Transcribe the entire listing, keeping each word as it is.

-=-=-

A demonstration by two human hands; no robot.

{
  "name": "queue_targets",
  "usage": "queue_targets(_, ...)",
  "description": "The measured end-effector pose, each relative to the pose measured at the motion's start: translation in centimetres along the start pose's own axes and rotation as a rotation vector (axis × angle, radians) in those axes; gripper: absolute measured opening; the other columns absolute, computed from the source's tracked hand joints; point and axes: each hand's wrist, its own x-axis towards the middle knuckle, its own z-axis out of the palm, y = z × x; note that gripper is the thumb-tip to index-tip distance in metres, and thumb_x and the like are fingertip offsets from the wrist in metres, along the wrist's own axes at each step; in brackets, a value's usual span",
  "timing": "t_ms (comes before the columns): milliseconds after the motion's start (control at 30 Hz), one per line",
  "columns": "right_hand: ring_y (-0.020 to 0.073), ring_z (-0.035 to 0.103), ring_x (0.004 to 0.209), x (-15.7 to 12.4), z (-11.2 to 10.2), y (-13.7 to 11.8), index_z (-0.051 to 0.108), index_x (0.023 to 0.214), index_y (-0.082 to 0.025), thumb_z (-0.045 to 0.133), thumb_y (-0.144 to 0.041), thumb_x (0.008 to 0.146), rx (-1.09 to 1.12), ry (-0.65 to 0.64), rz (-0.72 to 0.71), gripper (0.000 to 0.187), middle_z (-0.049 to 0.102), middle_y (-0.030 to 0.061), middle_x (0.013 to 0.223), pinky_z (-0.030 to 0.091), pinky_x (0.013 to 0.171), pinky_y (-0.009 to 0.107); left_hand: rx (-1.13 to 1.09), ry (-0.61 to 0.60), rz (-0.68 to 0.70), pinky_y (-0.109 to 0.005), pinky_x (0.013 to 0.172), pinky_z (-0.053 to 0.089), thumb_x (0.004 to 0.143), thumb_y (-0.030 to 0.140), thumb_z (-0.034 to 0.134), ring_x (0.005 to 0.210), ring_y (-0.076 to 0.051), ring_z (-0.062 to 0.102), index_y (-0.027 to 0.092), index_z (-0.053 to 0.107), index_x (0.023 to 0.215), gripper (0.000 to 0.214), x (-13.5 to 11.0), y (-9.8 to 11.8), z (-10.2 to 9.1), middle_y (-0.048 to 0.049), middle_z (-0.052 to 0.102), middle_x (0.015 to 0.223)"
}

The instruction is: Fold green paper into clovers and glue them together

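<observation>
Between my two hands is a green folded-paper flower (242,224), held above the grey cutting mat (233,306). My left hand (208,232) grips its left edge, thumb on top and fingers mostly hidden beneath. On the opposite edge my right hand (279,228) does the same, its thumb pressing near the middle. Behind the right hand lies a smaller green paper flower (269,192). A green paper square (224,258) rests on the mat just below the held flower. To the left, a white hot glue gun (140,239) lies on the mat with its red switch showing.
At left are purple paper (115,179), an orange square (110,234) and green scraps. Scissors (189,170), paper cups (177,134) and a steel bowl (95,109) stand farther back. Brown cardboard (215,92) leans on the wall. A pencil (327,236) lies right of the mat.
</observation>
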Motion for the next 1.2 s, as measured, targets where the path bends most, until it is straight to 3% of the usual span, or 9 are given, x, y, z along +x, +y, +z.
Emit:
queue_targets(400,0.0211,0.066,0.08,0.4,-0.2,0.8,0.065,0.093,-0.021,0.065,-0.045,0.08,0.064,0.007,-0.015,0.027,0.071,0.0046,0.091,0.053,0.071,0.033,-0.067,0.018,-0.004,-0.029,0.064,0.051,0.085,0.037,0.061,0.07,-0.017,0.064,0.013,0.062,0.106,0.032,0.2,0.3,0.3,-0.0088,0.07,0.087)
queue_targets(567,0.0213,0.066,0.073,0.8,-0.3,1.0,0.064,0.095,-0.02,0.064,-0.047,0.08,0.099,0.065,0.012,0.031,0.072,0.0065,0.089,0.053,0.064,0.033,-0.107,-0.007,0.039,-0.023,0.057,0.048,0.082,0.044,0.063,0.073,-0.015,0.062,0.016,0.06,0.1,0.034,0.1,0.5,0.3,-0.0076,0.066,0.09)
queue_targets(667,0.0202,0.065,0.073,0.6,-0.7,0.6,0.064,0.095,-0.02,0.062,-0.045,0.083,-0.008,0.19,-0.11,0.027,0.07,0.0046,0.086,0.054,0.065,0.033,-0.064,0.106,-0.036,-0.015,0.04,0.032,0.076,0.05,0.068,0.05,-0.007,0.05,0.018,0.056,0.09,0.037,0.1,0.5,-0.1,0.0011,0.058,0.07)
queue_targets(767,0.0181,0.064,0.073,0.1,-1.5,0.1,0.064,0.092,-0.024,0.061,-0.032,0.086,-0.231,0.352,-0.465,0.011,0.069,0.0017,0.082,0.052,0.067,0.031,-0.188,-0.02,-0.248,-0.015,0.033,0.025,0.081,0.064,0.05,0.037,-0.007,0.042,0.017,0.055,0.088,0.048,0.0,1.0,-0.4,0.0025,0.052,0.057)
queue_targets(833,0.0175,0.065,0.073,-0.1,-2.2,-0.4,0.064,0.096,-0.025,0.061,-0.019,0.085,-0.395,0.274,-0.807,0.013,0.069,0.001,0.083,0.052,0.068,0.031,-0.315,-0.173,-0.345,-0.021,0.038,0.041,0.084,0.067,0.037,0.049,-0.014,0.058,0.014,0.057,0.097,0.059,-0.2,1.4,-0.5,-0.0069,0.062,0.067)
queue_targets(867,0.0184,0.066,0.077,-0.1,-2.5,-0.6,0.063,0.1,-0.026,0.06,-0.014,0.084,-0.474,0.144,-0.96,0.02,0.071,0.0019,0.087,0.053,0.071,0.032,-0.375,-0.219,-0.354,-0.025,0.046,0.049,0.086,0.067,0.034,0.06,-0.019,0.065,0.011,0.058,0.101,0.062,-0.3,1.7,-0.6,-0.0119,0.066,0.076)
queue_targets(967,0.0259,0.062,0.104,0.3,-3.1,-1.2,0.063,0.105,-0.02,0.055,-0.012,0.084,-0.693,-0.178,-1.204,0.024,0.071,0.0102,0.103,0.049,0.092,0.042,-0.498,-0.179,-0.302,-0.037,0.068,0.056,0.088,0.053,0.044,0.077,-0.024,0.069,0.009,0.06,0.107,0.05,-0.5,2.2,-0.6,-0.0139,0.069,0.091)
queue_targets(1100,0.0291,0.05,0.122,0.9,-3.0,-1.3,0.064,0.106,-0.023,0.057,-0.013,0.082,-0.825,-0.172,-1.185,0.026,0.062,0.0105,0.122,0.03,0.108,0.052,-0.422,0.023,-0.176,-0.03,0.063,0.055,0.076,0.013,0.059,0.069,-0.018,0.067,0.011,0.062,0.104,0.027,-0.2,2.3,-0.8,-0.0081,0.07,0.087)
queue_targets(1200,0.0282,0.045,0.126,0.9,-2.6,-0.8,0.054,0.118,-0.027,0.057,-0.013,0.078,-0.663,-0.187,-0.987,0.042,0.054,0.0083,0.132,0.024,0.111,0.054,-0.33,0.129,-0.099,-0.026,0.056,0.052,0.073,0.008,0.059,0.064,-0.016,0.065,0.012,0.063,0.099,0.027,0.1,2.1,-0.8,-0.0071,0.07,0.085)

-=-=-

§ **Solution to the problem**
A demonstration by two human hands; no robot.

{
  "name": "queue_targets",
  "usage": "queue_targets(_, ...)",
  "description": "The measured end-effector pose, each relative to the pose measured at the motion's start: translation in centimetres along the start pose's own axes and rotation as a rotation vector (axis × angle, radians) in those axes; gripper: absolute measured opening; the other columns absolute, computed from the source's tracked hand joints; point and axes: each hand's wrist, its own x-axis towards the middle knuckle, its own z-axis out of the palm, y = z × x; note that gripper is the thumb-tip to index-tip distance in metres, and thumb_x and the like are fingertip offsets from the wrist in metres, along the wrist's own axes at each step; in brackets, a value's usual span",
  "timing": "t_ms (comes before the columns): milliseconds after the motion's start (control at 30 Hz), one per line",
  "columns": "right_hand: ring_y (-0.020 to 0.073), ring_z (-0.035 to 0.103), ring_x (0.004 to 0.209), x (-15.7 to 12.4), z (-11.2 to 10.2), y (-13.7 to 11.8), index_z (-0.051 to 0.108), index_x (0.023 to 0.214), index_y (-0.082 to 0.025), thumb_z (-0.045 to 0.133), thumb_y (-0.144 to 0.041), thumb_x (0.008 to 0.146), rx (-1.09 to 1.12), ry (-0.65 to 0.64), rz (-0.72 to 0.71), gripper (0.000 to 0.187), middle_z (-0.049 to 0.102), middle_y (-0.030 to 0.061), middle_x (0.013 to 0.223), pinky_z (-0.030 to 0.091), pinky_x (0.013 to 0.171), pinky_y (-0.009 to 0.107); left_hand: rx (-1.13 to 1.09), ry (-0.61 to 0.60), rz (-0.68 to 0.70), pinky_y (-0.109 to 0.005), pinky_x (0.013 to 0.172), pinky_z (-0.053 to 0.089), thumb_x (0.004 to 0.143), thumb_y (-0.030 to 0.140), thumb_z (-0.034 to 0.134), ring_x (0.005 to 0.210), ring_y (-0.076 to 0.051), ring_z (-0.062 to 0.102), index_y (-0.027 to 0.092), index_z (-0.053 to 0.107), index_x (0.023 to 0.215), gripper (0.000 to 0.214), x (-13.5 to 11.0), y (-9.8 to 11.8), z (-10.2 to 9.1), middle_y (-0.048 to 0.049), middle_z (-0.052 to 0.102), middle_x (0.015 to 0.223)"
}

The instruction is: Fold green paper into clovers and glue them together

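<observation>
Between my two hands is a green folded-paper flower (242,224), held above the grey cutting mat (233,306). My left hand (208,232) grips its left edge, thumb on top and fingers mostly hidden beneath. On the opposite edge my right hand (279,228) does the same, its thumb pressing near the middle. Behind the right hand lies a smaller green paper flower (269,192). A green paper square (224,258) rests on the mat just below the held flower. To the left, a white hot glue gun (140,239) lies on the mat with its red switch showing.
At left are purple paper (115,179), an orange square (110,234) and green scraps. Scissors (189,170), paper cups (177,134) and a steel bowl (95,109) stand farther back. Brown cardboard (215,92) leans on the wall. A pencil (327,236) lies right of the mat.
</observation>
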Motion for the next 1.2 s, as measured, targets where the path bends most, until it is straight to 3% of the usual span, or 9 are given, x, y, z along +x, +y, +z.
Emit:
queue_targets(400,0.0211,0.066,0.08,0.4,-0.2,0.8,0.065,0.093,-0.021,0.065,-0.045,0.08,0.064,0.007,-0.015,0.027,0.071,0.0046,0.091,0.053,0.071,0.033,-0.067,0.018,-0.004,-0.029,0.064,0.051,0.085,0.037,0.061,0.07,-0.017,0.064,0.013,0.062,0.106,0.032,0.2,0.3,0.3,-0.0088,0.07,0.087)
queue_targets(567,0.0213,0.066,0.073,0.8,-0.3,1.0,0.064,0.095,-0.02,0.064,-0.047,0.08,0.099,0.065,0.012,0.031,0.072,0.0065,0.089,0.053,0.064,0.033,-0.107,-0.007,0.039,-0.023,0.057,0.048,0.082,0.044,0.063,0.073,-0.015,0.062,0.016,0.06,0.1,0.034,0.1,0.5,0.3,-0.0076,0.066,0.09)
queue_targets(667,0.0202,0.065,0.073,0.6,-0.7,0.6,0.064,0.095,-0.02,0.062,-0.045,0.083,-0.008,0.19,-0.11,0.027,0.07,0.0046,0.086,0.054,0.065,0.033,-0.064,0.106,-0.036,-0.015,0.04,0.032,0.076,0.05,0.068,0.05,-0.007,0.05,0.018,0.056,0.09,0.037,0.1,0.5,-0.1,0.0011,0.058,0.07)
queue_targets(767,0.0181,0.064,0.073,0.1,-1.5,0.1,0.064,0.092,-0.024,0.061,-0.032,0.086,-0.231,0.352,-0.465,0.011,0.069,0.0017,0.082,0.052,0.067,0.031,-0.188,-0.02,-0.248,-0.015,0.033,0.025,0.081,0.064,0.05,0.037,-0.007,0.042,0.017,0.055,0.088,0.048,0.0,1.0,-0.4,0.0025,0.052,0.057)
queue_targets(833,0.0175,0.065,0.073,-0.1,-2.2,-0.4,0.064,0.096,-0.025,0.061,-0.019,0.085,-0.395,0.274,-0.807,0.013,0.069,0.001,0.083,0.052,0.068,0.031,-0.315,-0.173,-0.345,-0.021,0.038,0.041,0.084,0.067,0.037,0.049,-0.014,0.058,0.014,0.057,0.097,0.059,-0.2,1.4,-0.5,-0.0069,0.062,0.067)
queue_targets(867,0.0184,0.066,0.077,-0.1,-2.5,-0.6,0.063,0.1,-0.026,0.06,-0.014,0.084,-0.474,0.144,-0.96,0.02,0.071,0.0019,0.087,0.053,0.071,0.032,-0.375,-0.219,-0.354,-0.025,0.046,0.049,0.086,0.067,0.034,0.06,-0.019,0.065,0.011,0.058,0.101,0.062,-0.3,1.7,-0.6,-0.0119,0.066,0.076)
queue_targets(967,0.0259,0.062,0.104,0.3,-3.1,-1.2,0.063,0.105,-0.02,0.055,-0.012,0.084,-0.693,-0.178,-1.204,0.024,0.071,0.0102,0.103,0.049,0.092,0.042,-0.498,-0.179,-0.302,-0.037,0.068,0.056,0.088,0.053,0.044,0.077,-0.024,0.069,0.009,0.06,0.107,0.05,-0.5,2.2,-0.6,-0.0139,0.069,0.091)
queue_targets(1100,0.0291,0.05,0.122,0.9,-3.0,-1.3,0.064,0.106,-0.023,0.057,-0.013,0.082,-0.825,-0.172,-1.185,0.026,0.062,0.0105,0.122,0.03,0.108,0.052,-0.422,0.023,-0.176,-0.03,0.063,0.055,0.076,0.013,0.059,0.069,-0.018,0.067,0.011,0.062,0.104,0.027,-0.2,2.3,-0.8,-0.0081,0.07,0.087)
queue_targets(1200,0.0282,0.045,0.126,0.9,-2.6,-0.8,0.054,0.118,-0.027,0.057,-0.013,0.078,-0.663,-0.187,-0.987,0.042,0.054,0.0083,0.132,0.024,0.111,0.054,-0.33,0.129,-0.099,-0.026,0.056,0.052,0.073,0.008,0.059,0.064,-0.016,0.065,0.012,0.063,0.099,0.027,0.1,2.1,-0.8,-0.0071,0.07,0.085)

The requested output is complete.